Problem details: Each line of the data below that carries the word "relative" needs to be copied.

Records from a data collection:
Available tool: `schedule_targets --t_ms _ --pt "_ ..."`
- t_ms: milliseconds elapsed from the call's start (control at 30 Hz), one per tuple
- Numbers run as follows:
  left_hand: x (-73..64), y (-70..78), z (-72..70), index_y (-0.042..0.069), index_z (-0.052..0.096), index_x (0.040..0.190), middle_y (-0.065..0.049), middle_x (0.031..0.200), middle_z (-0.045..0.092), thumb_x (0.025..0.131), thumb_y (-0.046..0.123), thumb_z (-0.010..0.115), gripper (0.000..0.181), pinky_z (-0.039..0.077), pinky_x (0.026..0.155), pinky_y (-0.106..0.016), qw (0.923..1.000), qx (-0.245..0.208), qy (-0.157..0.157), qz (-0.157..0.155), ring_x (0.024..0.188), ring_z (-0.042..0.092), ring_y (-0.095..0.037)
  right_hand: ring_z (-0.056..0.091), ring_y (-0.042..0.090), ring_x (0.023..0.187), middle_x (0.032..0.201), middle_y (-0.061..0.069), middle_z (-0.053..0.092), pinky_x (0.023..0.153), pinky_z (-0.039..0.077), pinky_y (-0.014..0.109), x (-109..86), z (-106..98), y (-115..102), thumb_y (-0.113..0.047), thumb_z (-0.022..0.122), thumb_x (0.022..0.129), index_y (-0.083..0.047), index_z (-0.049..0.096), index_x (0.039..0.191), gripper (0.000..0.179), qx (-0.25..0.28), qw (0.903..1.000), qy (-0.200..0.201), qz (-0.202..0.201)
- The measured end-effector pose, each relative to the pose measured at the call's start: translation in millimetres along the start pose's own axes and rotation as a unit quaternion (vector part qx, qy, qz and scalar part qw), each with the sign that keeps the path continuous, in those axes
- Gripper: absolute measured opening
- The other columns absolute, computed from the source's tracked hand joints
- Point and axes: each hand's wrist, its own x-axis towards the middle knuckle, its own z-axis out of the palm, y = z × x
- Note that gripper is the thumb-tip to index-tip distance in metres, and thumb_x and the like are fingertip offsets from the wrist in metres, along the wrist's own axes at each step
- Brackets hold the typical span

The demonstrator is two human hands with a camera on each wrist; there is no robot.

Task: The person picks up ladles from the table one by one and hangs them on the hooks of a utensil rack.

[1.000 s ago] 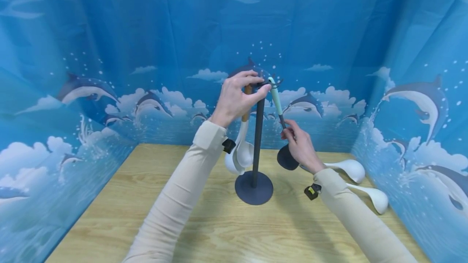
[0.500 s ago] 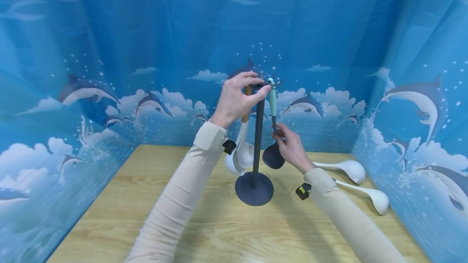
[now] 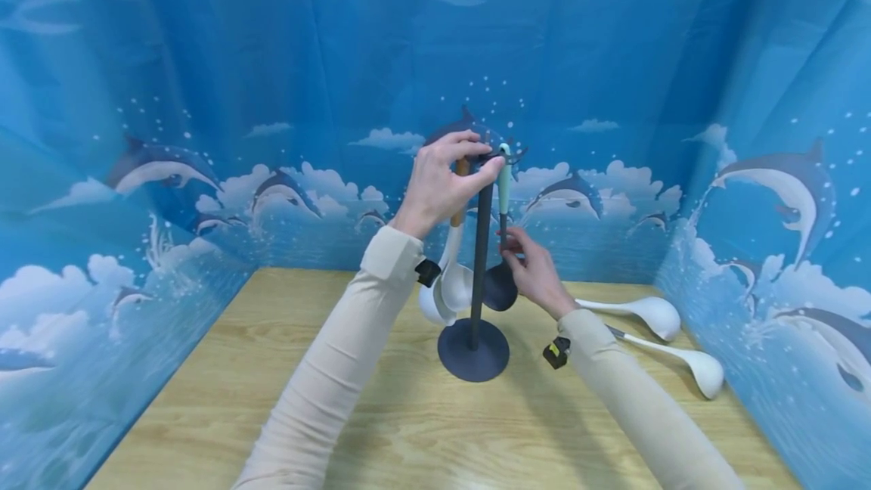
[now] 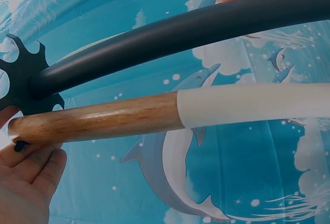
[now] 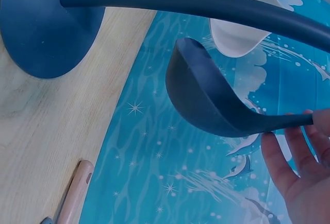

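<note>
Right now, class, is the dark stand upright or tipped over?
Upright: the stand rises from a round base lying flat on the table.

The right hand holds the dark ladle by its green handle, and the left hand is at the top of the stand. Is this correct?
Not quite: the right hand holds the dark ladle by its dark shaft, below the green handle, as the head view shows. The left hand is at the stand's top.
</note>
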Motion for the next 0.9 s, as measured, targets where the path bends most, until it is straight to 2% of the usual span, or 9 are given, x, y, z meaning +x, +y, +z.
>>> schedule_targets --t_ms 233,567,900 --pt "-0.7 -0.6 0.1 0.015 0.073 0.119 -0.004 0.135 0.061 0.092 0.040 0.066 0.037 0.049 0.090 -0.036 1.0000 -0.005 0.003 0.003 0.109 0.061 -0.019 0.064 0.029 0.109 0.115 0.014 0.066 0.090 0.055 0.046 -4.5 1 4 -0.011 0.051 0.102 -0.016 0.053 0.136 0.035 -0.006 0.9999 -0.010 -0.003" --pt "-0.2 0.2 -1.1 0.015 0.073 0.119 -0.003 0.135 0.060 0.092 0.041 0.065 0.038 0.049 0.089 -0.034 1.0000 -0.002 0.001 -0.002 0.109 0.060 -0.017 0.063 0.030 0.111 0.116 0.015 0.064 0.089 0.055 0.047 -8.0 -1 8 -0.013 0.052 0.102 -0.015 0.049 0.141 0.039 -0.006 0.9998 -0.018 0.000" --pt "-0.2 0.0 -0.7 0.016 0.073 0.119 -0.003 0.135 0.061 0.092 0.041 0.066 0.038 0.048 0.088 -0.033 1.0000 -0.002 0.001 -0.002 0.105 0.061 -0.015 0.063 0.028 0.110 0.117 0.012 0.065 0.090 0.055 0.047 -13.2 -3 14 -0.013 0.052 0.102 -0.011 0.055 0.135 0.033 -0.001 0.9994 -0.031 0.017"
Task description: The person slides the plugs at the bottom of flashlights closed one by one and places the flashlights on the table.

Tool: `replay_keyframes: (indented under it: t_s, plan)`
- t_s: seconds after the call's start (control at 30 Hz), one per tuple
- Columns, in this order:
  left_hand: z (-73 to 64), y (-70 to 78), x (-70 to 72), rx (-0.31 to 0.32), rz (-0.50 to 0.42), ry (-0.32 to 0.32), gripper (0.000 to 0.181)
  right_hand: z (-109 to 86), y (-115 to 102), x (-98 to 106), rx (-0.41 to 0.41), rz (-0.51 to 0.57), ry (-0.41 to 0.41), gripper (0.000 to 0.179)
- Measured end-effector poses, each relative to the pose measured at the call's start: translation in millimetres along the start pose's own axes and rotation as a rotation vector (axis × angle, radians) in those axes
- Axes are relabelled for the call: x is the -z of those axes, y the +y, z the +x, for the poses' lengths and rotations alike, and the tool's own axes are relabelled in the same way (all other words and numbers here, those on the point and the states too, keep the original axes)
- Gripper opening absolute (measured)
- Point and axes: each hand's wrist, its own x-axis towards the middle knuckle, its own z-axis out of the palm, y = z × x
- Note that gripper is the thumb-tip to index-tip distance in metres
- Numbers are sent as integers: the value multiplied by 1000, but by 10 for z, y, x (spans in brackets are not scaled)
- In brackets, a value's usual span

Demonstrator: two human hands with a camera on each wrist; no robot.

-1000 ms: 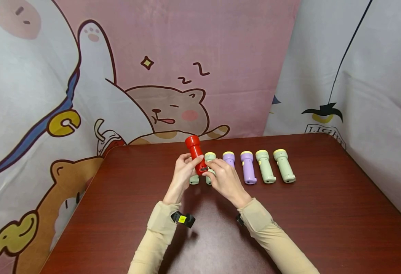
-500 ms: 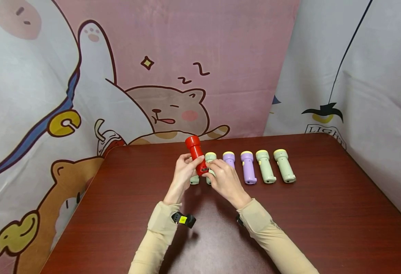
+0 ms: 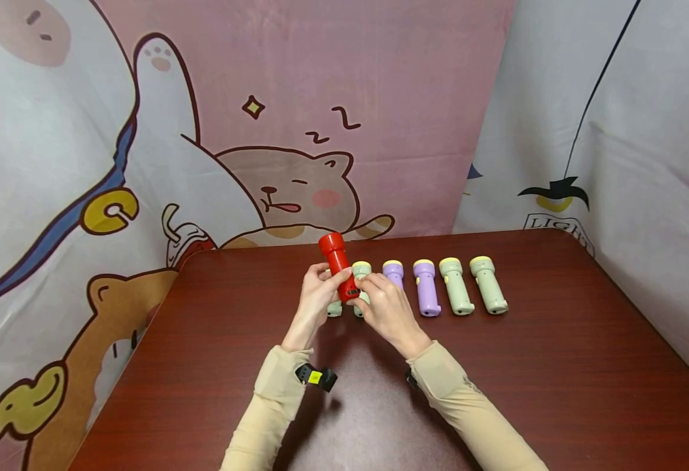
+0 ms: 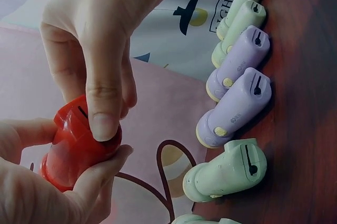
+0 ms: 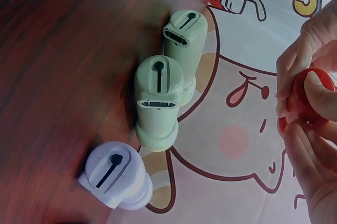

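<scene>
Above the table, a red flashlight (image 3: 337, 258) is tilted, with its wide head pointing away from me and its tail end toward me. My left hand (image 3: 313, 296) grips its body, thumb on the near side. With thumb and fingers, my right hand (image 3: 388, 307) pinches the tail end. In the left wrist view the right thumb (image 4: 104, 110) presses on that end, beside a dark slot, and covers part of it. The right wrist view shows the red flashlight (image 5: 305, 95) between both hands. Behind them, a pale green flashlight (image 3: 361, 269) and a purple one (image 3: 392, 269) are partly hidden.
A row of flashlights lies along the back of the brown table (image 3: 556, 366). To the right are a purple flashlight (image 3: 426, 288) and two green ones, the outermost green flashlight (image 3: 489, 286) among them. A printed cloth (image 3: 415, 118) hangs behind the table.
Both hands stay nearly in place around the red flashlight. Its tail end has turned slightly, and the dark detail there now looks smaller than a second ago.
</scene>
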Motion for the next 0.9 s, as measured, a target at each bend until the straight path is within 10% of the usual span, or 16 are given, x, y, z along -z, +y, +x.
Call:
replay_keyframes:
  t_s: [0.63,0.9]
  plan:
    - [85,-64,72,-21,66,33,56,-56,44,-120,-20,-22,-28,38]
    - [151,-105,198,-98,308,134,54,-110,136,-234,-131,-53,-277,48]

Answer to this problem:
- The measured end-effector pose, each relative to the pose measured at the call's start: translation in millimetres along the start pose's own axes and rotation as a unit quaternion (vector part qx, qy, qz and scalar part qw), each with the sign that keeps the path continuous, in those axes
- Measured end-effector poses, each relative to the pose measured at the call's start: translation in millimetres along the start pose's own axes and rotation as a rotation vector (axis × angle, radians) in those axes

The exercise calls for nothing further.